Mixed signals in sea surface temperatures ACROSS Atlantic Basin
The main breeding grounds for Atlantic Ocean tropical systems are in the region between the west coast of Africa to the Caribbean Sea and the Gulf of Mexico and there are mixed signals in terms of sea surface temperatures all along this route. Above normal sea surface temperatures in this region generally help to intensify tropical waves that come off of the west coast of Africa and move westward in the trade winds. In recent weeks, there has been a persistent pocket of colder-than-normal sea surface temperatures in the central Atlantic and this would typically inhibit the formation of tropical storms in that part of the tropical Atlantic Ocean. On the other hand, there are warmer-than-normal pockets of water just off the U.S. east coast and just off the west coast of Africa and these anomalous regions should aid in the development of tropical systems.
As far as the Mid-Atlantic region is concerned for this summer, I believe there is little chance for an excessively hot summer with any kind of serious drought. One important factor that should greatly inhibit the chances for an excessively hot summer with serious drought conditions is the fact that soil moisture is quite high around here thanks to recent soaking rainfall events and there is no reason for that to change dramatically in upcoming days.
Normal-to-high soil moisture content this time of year tends to reduce the chances for extensive summertime drought and excessive heat as some of the sun’s energy is used up in evaporation rather than in the heating of the ground (which it turn heats the lower atmosphere).

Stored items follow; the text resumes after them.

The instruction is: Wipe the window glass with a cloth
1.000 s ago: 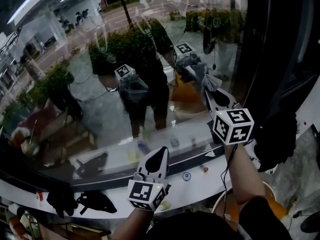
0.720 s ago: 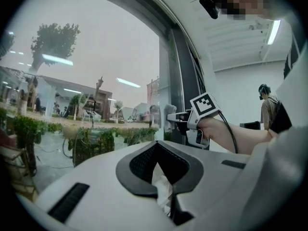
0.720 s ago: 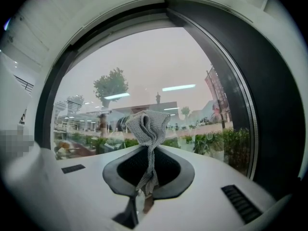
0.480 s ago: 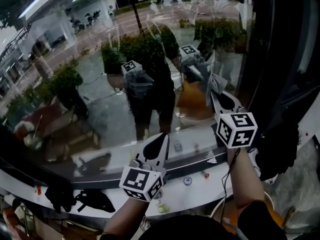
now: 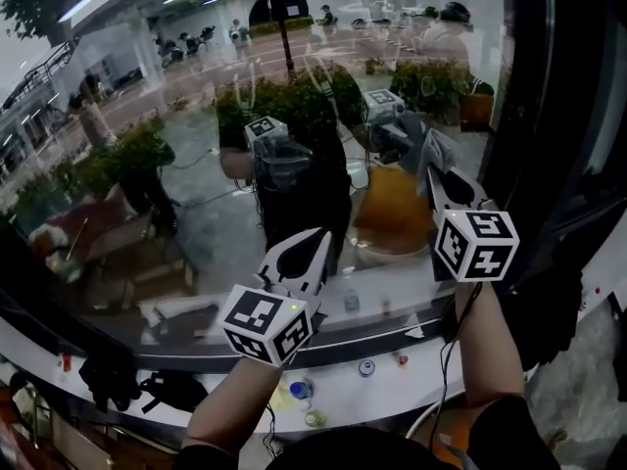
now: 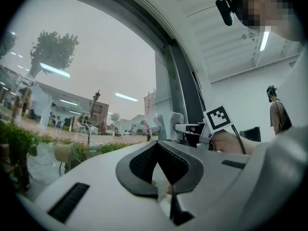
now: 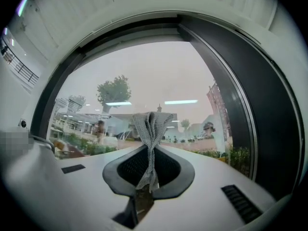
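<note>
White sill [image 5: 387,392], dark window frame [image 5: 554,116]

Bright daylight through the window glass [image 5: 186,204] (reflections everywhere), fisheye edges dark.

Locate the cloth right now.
The cloth is pinched in the right hand-held gripper, its top fanning out toward the window glass; in the head view it is right of centre, near the dark window frame.

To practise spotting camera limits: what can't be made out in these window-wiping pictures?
- Head view: whether the cloth touches the window glass; reflections overlap it.
- Head view: small things on the sill, too small to name.
- All views: dirt or streaks on the glass, lost among reflections.
</note>
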Available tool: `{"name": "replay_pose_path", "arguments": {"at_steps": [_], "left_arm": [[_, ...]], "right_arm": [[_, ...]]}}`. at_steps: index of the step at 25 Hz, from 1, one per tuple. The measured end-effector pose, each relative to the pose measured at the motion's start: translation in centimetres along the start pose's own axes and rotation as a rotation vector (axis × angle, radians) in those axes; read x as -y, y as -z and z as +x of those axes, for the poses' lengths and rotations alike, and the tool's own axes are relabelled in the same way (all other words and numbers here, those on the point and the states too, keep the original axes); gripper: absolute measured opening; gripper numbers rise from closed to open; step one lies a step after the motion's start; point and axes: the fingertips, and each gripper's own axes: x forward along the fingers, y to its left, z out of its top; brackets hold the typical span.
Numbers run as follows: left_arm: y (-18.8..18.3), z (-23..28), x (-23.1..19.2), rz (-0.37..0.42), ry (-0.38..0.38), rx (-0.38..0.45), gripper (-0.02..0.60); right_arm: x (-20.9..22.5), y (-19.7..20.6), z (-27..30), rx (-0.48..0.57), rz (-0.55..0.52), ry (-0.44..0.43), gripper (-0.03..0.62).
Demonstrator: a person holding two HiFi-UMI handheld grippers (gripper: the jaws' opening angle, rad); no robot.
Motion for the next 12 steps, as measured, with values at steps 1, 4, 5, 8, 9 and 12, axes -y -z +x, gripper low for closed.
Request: {"name": "replay_pose_path", "arguments": {"at_steps": [1,4,5,8,9,12], "left_arm": [[-0.4,-0.2,-0.4,0.008,-0.004,0.007,0.008],[-0.9,-0.4,-1.2,0.011,-0.015,0.012,0.008],[-0.9,-0.4,-1.2,0.007,-0.017,0.010,0.008],[-0.8,-0.6,-1.4,-0.001,-0.022,0.006,0.008],[-0.8,-0.7,-1.5,-0.002,-0.026,0.006,0.008],[-0.9,-0.8,-1.7,-0.001,-0.037,0.006,0.008]], "right_arm": [[-0.3,-0.2,0.2,0.002,-0.002,0.005,0.048],[-0.6,-0.2,0.9,-0.003,0.000,0.014,0.048],[-0.6,-0.2,1.1,-0.005,0.002,0.015,0.048],[-0.4,-0.3,1.5,-0.005,0.003,0.024,0.048],[-0.3,-0.3,1.5,-0.005,0.001,0.026,0.047],[-0.3,-0.2,1.5,-0.015,-0.007,0.018,0.047]]}}
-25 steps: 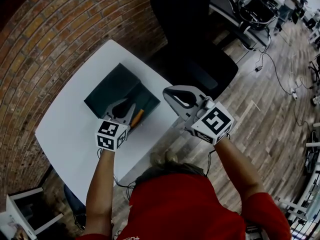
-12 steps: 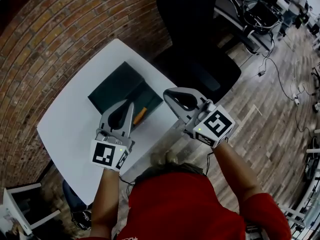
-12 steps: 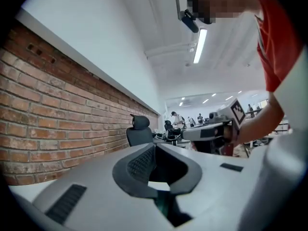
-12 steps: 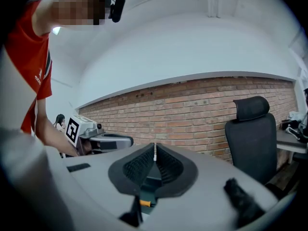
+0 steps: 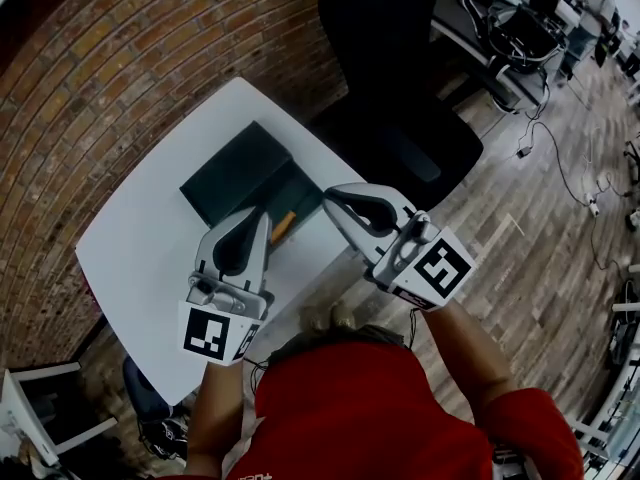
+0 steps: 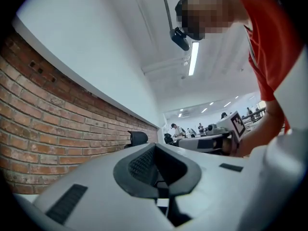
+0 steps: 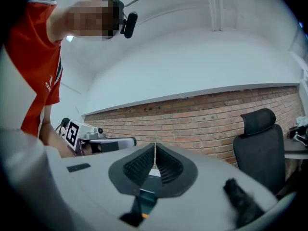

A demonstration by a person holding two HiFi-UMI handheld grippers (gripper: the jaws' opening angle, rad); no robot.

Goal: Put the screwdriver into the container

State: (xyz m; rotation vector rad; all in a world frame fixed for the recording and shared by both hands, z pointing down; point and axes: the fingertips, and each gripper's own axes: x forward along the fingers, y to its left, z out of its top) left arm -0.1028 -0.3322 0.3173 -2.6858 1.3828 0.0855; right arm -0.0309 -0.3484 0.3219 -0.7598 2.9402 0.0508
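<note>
The dark container [image 5: 240, 173] sits on the white table [image 5: 150, 238]. The screwdriver's orange handle [image 5: 284, 224] shows at the container's near corner and appears to lie inside it. My left gripper [image 5: 264, 215] is raised just short of that corner, its tips beside the handle. Its jaws are shut with nothing between them [image 6: 155, 148]. My right gripper [image 5: 329, 197] hovers off the table's right edge, also shut and empty [image 7: 155, 153]. Each gripper shows in the other's view: the right gripper [image 6: 211, 141] and the left gripper [image 7: 103, 143].
A black office chair [image 5: 390, 68] stands just beyond the table's far right side, seen also as a black chair [image 7: 260, 143]. A brick wall [image 5: 120, 58] runs along the table's far left. Desks with cables [image 5: 520, 28] are further off on the wooden floor.
The left gripper has pulled back from over the container toward the person and risen. The screwdriver stays at the container's near corner. The right gripper has barely shifted.
</note>
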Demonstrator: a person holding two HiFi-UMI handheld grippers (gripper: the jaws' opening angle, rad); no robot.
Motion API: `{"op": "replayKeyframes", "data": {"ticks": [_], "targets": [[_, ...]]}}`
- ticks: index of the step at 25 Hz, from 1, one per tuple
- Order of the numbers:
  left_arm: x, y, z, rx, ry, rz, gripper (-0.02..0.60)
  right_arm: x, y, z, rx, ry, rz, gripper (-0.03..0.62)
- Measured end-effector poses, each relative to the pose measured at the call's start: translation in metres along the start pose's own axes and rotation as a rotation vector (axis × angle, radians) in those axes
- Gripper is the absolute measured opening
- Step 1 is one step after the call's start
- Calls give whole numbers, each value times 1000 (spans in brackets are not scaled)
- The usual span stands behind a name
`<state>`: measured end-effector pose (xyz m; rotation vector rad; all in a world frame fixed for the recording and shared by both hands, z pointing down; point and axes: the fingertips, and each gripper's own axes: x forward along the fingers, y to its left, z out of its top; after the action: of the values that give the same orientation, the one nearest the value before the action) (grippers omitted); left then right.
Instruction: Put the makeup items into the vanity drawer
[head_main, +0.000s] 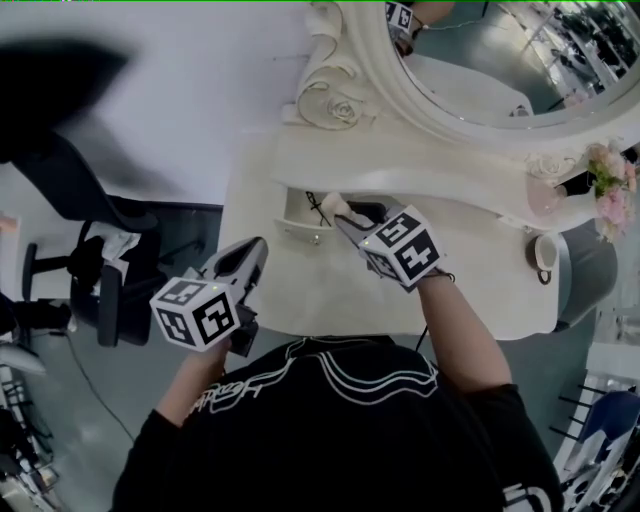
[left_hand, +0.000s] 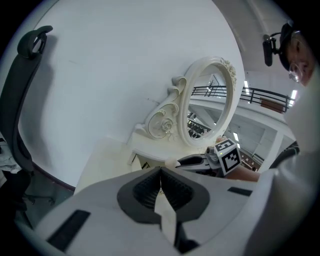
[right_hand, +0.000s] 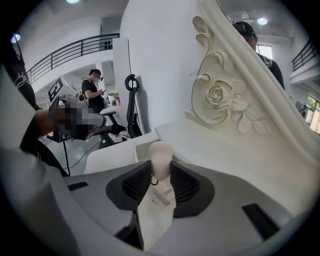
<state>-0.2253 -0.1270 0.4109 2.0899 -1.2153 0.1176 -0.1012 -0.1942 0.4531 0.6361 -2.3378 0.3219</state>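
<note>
This is looking like a staged bedroom corner set up inside an open office or studio hall. A carved white vanity table (head_main: 300, 295) with an oval mirror (head_main: 500, 70) is standing against a bare white wall. Left of the vanity table a black office chair (head_main: 75, 185) is sitting on grey floor (head_main: 90, 400). Beyond the vanity table a balcony railing (right_hand: 75, 47) is running overhead and a person (right_hand: 93, 90) is standing among desks.

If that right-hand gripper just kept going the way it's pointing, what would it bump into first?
Most likely the open vanity drawer, just beyond its tips. The pale makeup item clamped in the right gripper sticks out ahead, so it would touch first, though depth is hard to judge.
</note>
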Motion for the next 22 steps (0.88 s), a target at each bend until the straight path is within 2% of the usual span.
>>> {"op": "replayKeyframes", "data": {"ticks": [5, 10, 13, 16, 22], "targets": [[-3, 11, 4, -25, -16, 17, 23, 15, -4, -4, 14, 32, 23, 141], [0, 18, 2, -46, -13, 22, 23, 17, -4, -4, 51, 19, 44, 152], [3, 18, -1, -50, -3, 15, 23, 16, -1, -2, 44, 7, 50, 197], [6, 15, -3, -46, 7, 6, 23, 11, 0, -2, 39, -10, 49, 221], [14, 5, -3, -31, 16, -9, 23, -11, -10, -7, 37, -49, 15, 224]]}}
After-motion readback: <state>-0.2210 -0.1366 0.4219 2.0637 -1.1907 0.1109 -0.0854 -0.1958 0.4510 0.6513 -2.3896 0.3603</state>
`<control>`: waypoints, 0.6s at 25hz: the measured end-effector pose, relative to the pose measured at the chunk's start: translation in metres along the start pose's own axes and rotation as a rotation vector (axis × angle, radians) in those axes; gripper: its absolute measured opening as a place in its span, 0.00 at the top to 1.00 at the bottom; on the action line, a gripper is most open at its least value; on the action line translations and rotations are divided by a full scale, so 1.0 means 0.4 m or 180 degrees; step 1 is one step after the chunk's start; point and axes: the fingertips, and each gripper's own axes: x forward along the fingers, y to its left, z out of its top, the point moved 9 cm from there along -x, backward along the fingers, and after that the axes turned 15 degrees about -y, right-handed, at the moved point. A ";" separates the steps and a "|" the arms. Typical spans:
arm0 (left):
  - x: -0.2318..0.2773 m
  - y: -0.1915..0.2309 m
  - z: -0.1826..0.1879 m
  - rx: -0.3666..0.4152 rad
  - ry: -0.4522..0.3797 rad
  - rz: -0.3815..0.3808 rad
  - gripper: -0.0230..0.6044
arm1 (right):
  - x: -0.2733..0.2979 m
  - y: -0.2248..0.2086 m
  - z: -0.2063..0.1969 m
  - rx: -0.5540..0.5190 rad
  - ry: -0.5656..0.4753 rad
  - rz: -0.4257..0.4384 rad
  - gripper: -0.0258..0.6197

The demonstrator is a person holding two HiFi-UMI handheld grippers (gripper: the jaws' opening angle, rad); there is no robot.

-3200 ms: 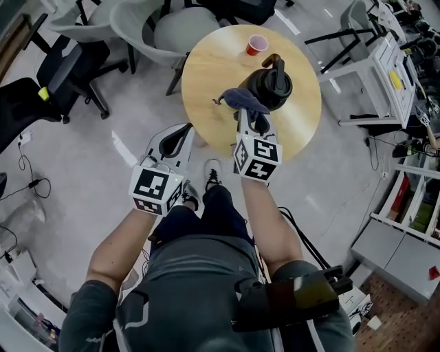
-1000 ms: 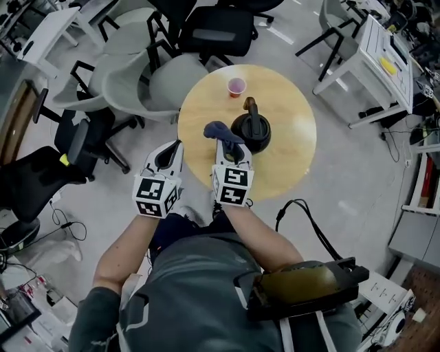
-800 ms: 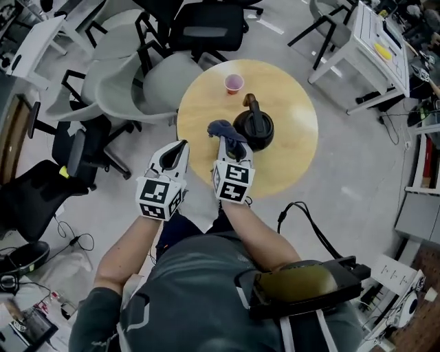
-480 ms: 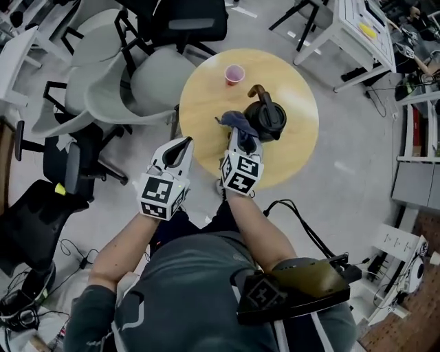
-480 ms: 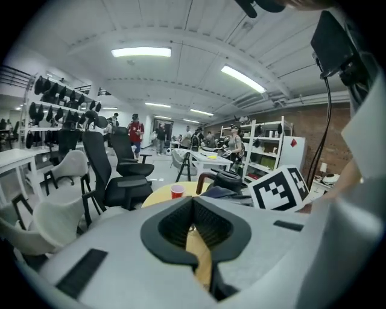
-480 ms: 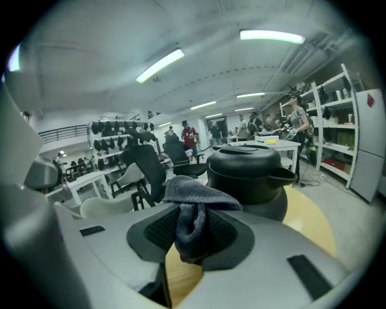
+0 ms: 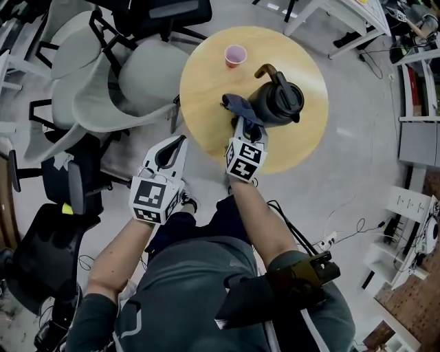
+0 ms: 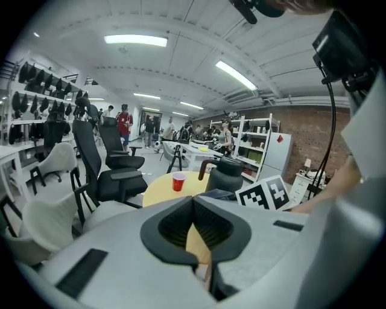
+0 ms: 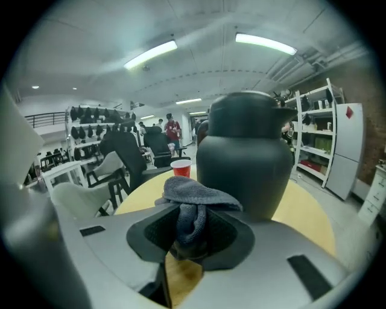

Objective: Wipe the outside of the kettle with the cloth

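Observation:
A black kettle (image 7: 278,102) with a brown handle stands on the round wooden table (image 7: 302,148); it fills the middle of the right gripper view as the kettle (image 9: 247,163). My right gripper (image 7: 245,128) is shut on a dark blue-grey cloth (image 7: 239,108), whose free end lies against the kettle's near left side. The cloth (image 9: 194,208) hangs bunched between the jaws. My left gripper (image 7: 168,153) is shut with nothing in it, held off the table's near left edge. From the left gripper view the kettle (image 8: 226,177) shows small ahead.
A red cup (image 7: 235,55) stands at the table's far side, seen also as the cup (image 8: 178,181). Grey and black chairs (image 7: 117,82) crowd the left. White desks (image 7: 330,17) stand at the far right. A cable (image 7: 330,237) runs over the floor by my right.
The view has swung round and closer. My right gripper has carried the cloth from the kettle's left front to press against its near left side. The left gripper keeps its place.

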 end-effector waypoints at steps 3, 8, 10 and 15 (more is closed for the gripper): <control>0.004 0.021 -0.024 0.0013 0.0052 -0.0052 0.95 | 0.018 0.005 -0.057 -0.0095 0.0081 -0.0052 0.78; 0.015 0.032 -0.050 -0.0047 0.0034 -0.0122 0.95 | 0.029 -0.011 -0.115 -0.0133 0.0177 -0.0159 0.78; 0.015 0.040 -0.052 -0.0050 0.0027 -0.0150 0.95 | 0.033 -0.009 -0.123 -0.0159 0.0182 -0.0203 0.78; -0.009 0.062 -0.046 -0.0088 0.0002 -0.0172 0.95 | 0.024 0.015 -0.090 -0.0287 0.0197 -0.0241 0.78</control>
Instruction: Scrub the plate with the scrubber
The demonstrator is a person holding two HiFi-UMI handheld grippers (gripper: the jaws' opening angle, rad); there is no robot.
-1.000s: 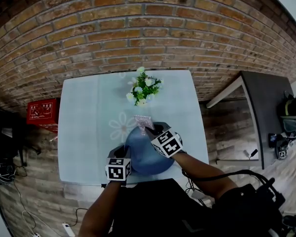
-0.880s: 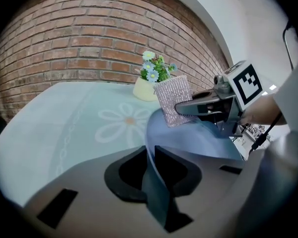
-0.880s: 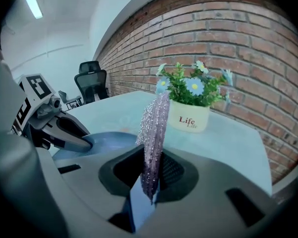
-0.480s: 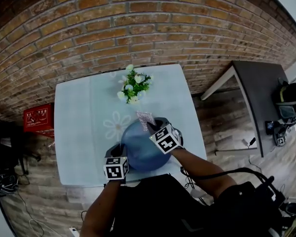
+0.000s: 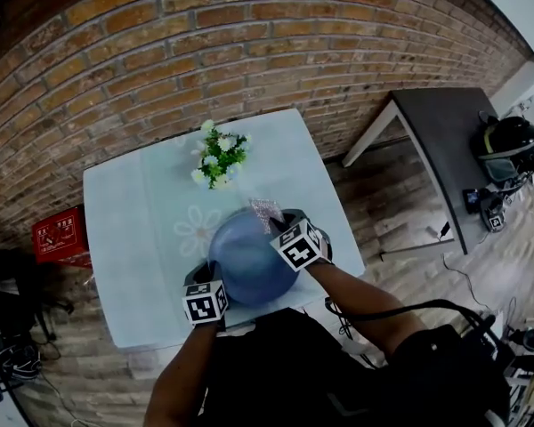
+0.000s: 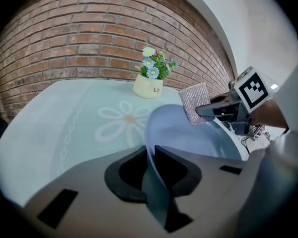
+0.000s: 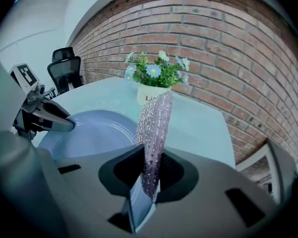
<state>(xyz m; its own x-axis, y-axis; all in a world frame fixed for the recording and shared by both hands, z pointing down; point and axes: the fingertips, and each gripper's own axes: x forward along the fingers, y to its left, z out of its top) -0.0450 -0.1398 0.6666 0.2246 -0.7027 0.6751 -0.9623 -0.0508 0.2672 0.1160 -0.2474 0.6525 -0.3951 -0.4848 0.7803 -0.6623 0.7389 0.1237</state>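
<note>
My left hand-held gripper [image 6: 151, 157] pinches the rim of the round blue plate [image 5: 245, 256] to steady it at the near edge of the counter [image 5: 142, 212]. My right hand-held gripper [image 7: 148, 160] squeezes the sparkly silver scrubber [image 7: 155, 128].

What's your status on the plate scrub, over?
Left gripper clamped on plate near rim. Right gripper clamped on scrubber, at plate's far edge. Flower pot beyond plate, not in the way.

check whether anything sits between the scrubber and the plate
Nothing visible does. The scrubber, clamped in the right gripper, hangs right at the blue plate's far rim with only bare plate before it. The left gripper grips the near rim, and the flower pot stands farther back, clear of both.
</note>
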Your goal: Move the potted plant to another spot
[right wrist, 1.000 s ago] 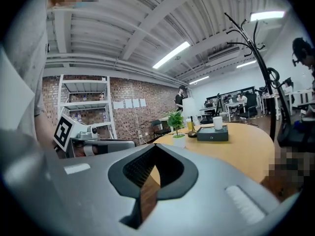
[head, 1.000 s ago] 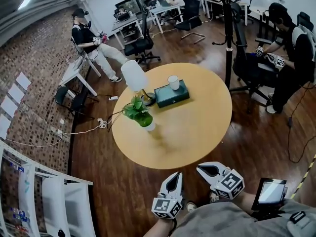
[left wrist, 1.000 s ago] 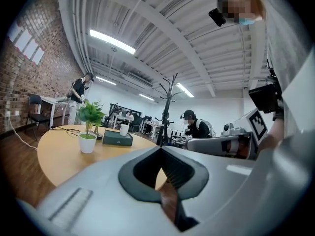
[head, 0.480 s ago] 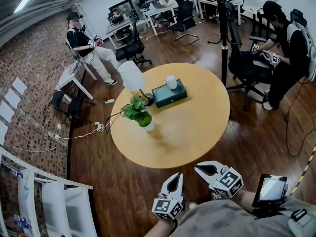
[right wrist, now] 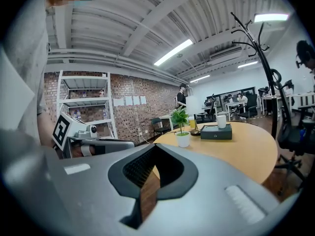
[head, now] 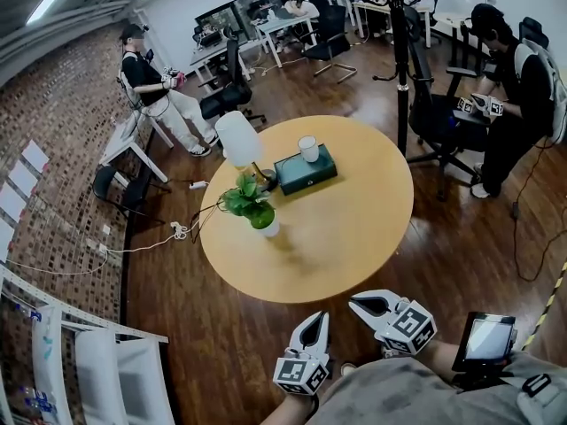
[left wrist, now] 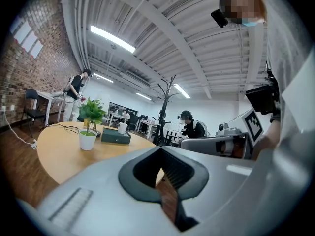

In terms of temperatures, analog comparisons clearly suggest it could actually turn out to be cooler-than-normal; however, given the very warm waters just off the east coast, I believe the “analog suggestion” of cooler-than-normal will be offset somewhat resulting in an overall summer featuring normal-to-slightly below normal temperatures in the Mid-Atlantic. The analog years used here feature weak La Nina conditions early in the year that transition to weak El Nino conditions during the late spring and summer seasons. In terms of rainfall for the Mid-Atlantic, analog comparisons suggest near normal-to-slightly above normal rainfall amounts and sea surface temperature pattern in the western Atlantic (i.e., warmer-than-normal) supports that idea.